## BRIEF
Only the pictures should be left out; write out all other data exactly.

○ ○ ○

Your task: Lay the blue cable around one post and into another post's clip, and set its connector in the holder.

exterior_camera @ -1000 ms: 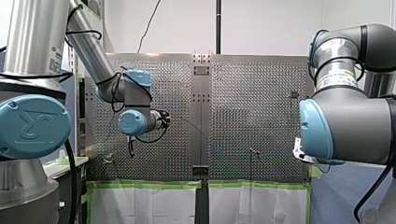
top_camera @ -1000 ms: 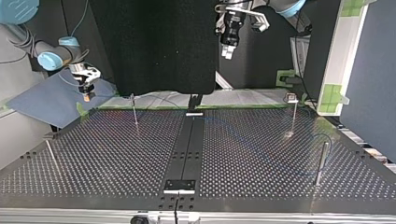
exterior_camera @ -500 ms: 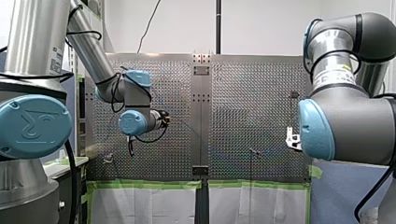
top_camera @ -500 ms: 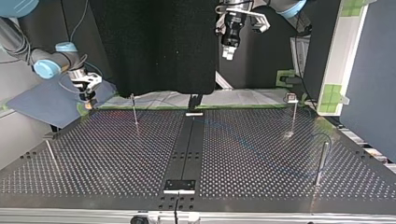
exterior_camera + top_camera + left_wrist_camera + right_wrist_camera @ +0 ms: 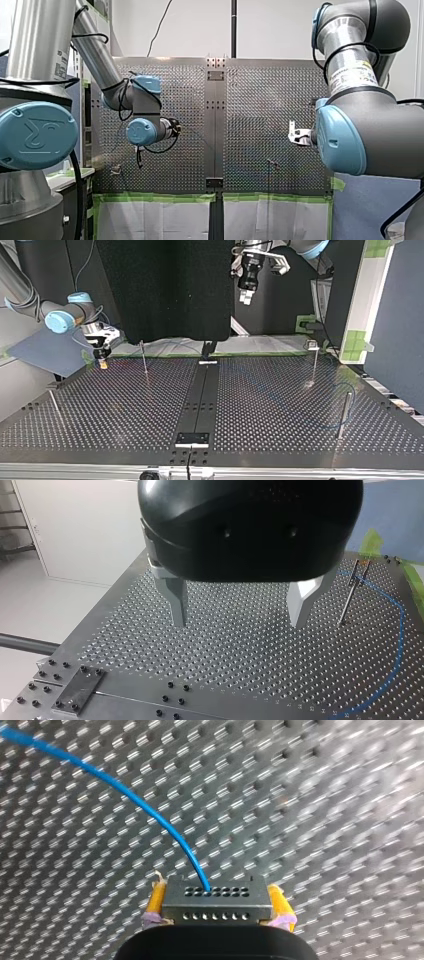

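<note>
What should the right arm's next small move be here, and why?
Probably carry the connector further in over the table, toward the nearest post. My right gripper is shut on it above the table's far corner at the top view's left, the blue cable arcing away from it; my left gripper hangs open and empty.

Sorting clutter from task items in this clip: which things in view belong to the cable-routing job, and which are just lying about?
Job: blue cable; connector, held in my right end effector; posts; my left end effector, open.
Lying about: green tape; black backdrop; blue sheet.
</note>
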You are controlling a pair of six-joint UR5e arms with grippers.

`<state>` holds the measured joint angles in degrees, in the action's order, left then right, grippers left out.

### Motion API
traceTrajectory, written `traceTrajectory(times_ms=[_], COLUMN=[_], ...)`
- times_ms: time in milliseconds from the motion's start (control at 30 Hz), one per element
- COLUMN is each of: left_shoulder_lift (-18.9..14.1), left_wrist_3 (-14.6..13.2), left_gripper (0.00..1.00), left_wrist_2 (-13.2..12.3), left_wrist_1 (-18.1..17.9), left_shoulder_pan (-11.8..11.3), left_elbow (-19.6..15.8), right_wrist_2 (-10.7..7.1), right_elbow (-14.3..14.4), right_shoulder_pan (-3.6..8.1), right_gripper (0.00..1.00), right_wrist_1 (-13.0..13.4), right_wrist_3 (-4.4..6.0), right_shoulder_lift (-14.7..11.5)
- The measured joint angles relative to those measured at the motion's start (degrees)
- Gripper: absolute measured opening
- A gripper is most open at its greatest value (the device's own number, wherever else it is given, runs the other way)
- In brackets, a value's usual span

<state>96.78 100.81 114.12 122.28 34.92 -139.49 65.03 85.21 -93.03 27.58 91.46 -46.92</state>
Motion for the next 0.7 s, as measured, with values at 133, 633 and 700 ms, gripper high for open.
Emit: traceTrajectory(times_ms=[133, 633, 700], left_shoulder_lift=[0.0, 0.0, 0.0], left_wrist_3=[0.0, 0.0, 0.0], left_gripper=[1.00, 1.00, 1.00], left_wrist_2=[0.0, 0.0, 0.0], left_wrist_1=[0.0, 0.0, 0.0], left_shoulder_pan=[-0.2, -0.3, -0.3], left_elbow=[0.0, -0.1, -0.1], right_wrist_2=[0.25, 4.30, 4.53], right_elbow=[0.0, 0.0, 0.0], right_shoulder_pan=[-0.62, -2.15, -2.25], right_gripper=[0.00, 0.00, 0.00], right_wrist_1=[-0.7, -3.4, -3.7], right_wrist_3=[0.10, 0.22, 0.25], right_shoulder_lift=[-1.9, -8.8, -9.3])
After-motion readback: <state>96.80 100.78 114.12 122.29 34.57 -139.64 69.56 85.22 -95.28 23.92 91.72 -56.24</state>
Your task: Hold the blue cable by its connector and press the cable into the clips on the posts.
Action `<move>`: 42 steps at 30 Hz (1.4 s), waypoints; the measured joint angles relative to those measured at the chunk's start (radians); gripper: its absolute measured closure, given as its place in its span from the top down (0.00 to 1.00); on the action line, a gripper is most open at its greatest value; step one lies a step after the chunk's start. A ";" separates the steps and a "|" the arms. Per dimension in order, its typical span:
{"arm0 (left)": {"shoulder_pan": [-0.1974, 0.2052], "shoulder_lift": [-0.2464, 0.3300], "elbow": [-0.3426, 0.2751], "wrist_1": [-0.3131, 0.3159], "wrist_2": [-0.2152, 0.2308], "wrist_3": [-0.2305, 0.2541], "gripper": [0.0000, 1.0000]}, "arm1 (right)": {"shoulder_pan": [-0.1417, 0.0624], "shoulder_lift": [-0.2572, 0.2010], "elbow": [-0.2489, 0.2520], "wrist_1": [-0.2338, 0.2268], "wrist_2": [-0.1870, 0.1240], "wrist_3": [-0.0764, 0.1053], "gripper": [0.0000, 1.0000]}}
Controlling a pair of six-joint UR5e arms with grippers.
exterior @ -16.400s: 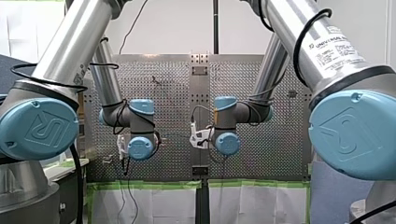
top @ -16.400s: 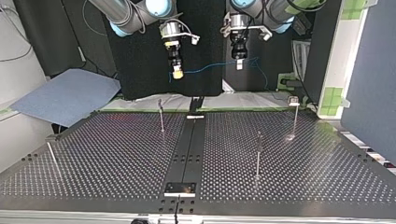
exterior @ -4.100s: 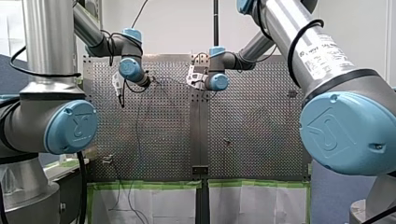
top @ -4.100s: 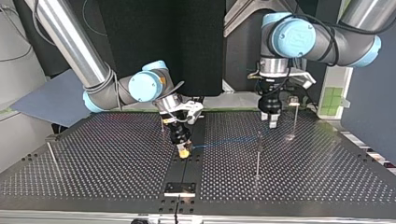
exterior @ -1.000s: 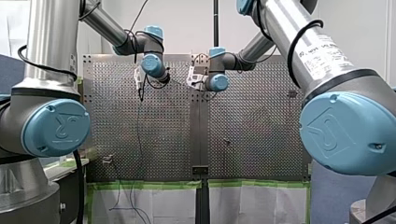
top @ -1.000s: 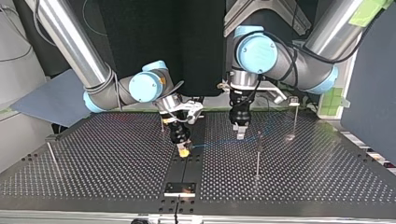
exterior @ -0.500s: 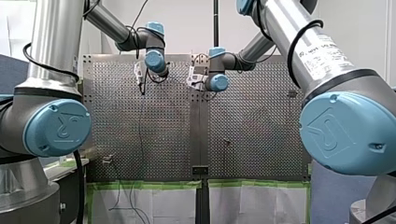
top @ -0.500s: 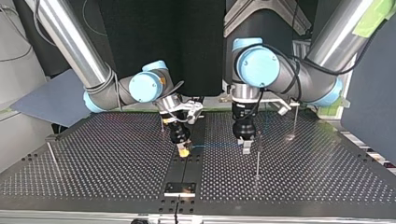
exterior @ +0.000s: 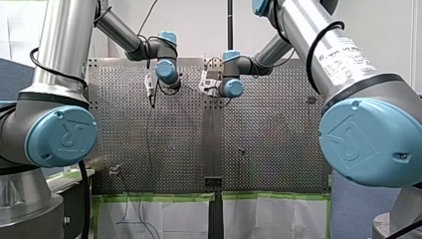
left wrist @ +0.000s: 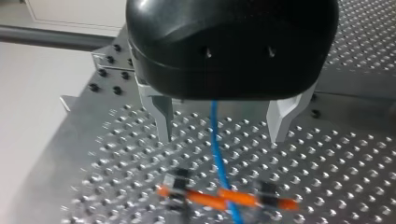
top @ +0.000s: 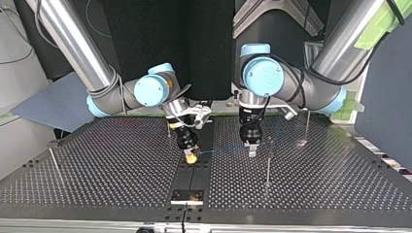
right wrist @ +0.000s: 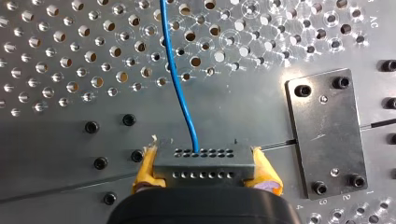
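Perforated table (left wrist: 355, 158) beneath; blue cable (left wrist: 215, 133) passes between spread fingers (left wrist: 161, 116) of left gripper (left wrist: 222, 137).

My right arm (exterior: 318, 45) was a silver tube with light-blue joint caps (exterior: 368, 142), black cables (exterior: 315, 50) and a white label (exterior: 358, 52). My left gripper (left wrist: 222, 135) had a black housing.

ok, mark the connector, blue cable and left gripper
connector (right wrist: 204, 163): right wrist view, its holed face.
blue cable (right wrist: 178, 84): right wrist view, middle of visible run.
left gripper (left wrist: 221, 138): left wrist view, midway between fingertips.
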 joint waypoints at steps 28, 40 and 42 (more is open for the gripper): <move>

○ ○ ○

## FINAL ANSWER
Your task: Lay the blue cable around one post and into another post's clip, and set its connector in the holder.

exterior_camera @ -1000 ms: 
top_camera @ -1000 ms: 
exterior_camera @ -500 ms: 
top_camera @ -500 ms: 
exterior_camera + top_camera + left_wrist_camera + right_wrist_camera @ +0 ms: 

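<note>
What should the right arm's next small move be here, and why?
Probably carry the connector further in over the table, toward the nearest post. My right gripper is shut on it above the table's far corner at the top view's left, the blue cable arcing away from it; my left gripper hangs open and empty.

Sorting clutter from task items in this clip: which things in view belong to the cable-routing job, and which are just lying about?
Job: blue cable; connector, held in my right end effector; posts; my left end effector, open.
Lying about: green tape; black backdrop; blue sheet.
</note>
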You are controlling a pair of six-joint UR5e arms with grippers.

`<state>` holds the measured joint angles in degrees, in the action's order, left then right, grippers left out.

### Motion API
traceTrajectory, written `traceTrajectory(times_ms=[_], COLUMN=[_], ...)`
- times_ms: time in milliseconds from the motion's start (control at 30 Hz), one per element
- COLUMN is each of: left_shoulder_lift (-18.9..14.1), left_wrist_3 (-14.6..13.2), left_gripper (0.00..1.00), left_wrist_2 (-13.2..12.3), left_wrist_1 (-18.1..17.9), left_shoulder_pan (-11.8..11.3), left_elbow (-19.6..15.8), right_wrist_2 (-10.7..7.1), right_elbow (-14.3..14.4), right_shoulder_pan (-3.6..8.1), right_gripper (0.00..1.00), right_wrist_1 (-13.0..13.4), right_wrist_3 (-4.4..6.0), right_shoulder_lift (-14.7..11.5)
- The measured joint angles relative to those measured at the motion's start (degrees)
- Gripper: absolute measured opening
- A gripper is most open at its greatest value (the device's own number, wherever else it is given, runs the other way)
- In brackets, a value's usual span

<state>96.78 100.81 114.12 122.28 34.92 -139.49 65.03 85.21 -93.03 27.58 91.46 -46.92</state>
Motion for the next 0.7 s, as measured, with values at 133, 633 and 700 ms, gripper high for open.
Emit: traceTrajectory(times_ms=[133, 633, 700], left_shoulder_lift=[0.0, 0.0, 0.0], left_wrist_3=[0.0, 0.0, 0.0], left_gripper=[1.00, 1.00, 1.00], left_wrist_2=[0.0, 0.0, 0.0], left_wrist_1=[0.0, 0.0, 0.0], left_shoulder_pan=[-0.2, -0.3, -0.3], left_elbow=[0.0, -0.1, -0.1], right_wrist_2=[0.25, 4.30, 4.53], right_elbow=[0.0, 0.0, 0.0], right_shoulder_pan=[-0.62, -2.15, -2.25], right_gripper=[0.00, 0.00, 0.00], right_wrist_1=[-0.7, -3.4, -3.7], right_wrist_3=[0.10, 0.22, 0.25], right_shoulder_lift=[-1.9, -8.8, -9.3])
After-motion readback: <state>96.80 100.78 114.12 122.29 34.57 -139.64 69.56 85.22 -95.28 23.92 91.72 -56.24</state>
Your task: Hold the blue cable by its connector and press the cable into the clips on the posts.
Action `<move>`: 42 steps at 30 Hz (1.4 s), waypoints; the measured joint angles relative to those measured at the chunk's start (radians); gripper: its absolute measured closure, given as its place in its span from the top down (0.00 to 1.00); on the action line, a gripper is most open at its greatest value; step one lies a step after the chunk's start. A ";" separates the steps and a "|" the arms. Per dimension in order, its typical span:
{"arm0 (left)": {"shoulder_pan": [-0.1974, 0.2052], "shoulder_lift": [-0.2464, 0.3300], "elbow": [-0.3426, 0.2751], "wrist_1": [-0.3131, 0.3159], "wrist_2": [-0.2152, 0.2308], "wrist_3": [-0.2305, 0.2541], "gripper": [0.0000, 1.0000]}, "arm1 (right)": {"shoulder_pan": [-0.1417, 0.0624], "shoulder_lift": [-0.2572, 0.2010], "elbow": [-0.2489, 0.2520], "wrist_1": [-0.2338, 0.2268], "wrist_2": [-0.1870, 0.1240], "wrist_3": [-0.0764, 0.1053], "gripper": [0.0000, 1.0000]}}
Controlling a pair of six-joint UR5e arms with grippers.
exterior @ -16.400s: 
top @ -16.400s: 
exterior @ -4.100s: 
top @ -4.100s: 
exterior @ -1.000s: 
top @ -1.000s: 
exterior @ -0.500s: 
top @ -0.500s: 
exterior @ +0.000s: 
left wrist @ +0.000s: 
top @ +0.000s: 
right wrist @ +0.000s: 
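Perforated table (left wrist: 355, 158) beneath; blue cable (left wrist: 215, 133) passes between spread fingers (left wrist: 161, 116) of left gripper (left wrist: 222, 137).

My right arm (exterior: 318, 45) was a silver tube with light-blue joint caps (exterior: 368, 142), black cables (exterior: 315, 50) and a white label (exterior: 358, 52). My left gripper (left wrist: 222, 135) had a black housing.

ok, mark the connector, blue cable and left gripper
connector (right wrist: 204, 163): right wrist view, its holed face.
blue cable (right wrist: 178, 84): right wrist view, middle of visible run.
left gripper (left wrist: 221, 138): left wrist view, midway between fingertips.
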 joint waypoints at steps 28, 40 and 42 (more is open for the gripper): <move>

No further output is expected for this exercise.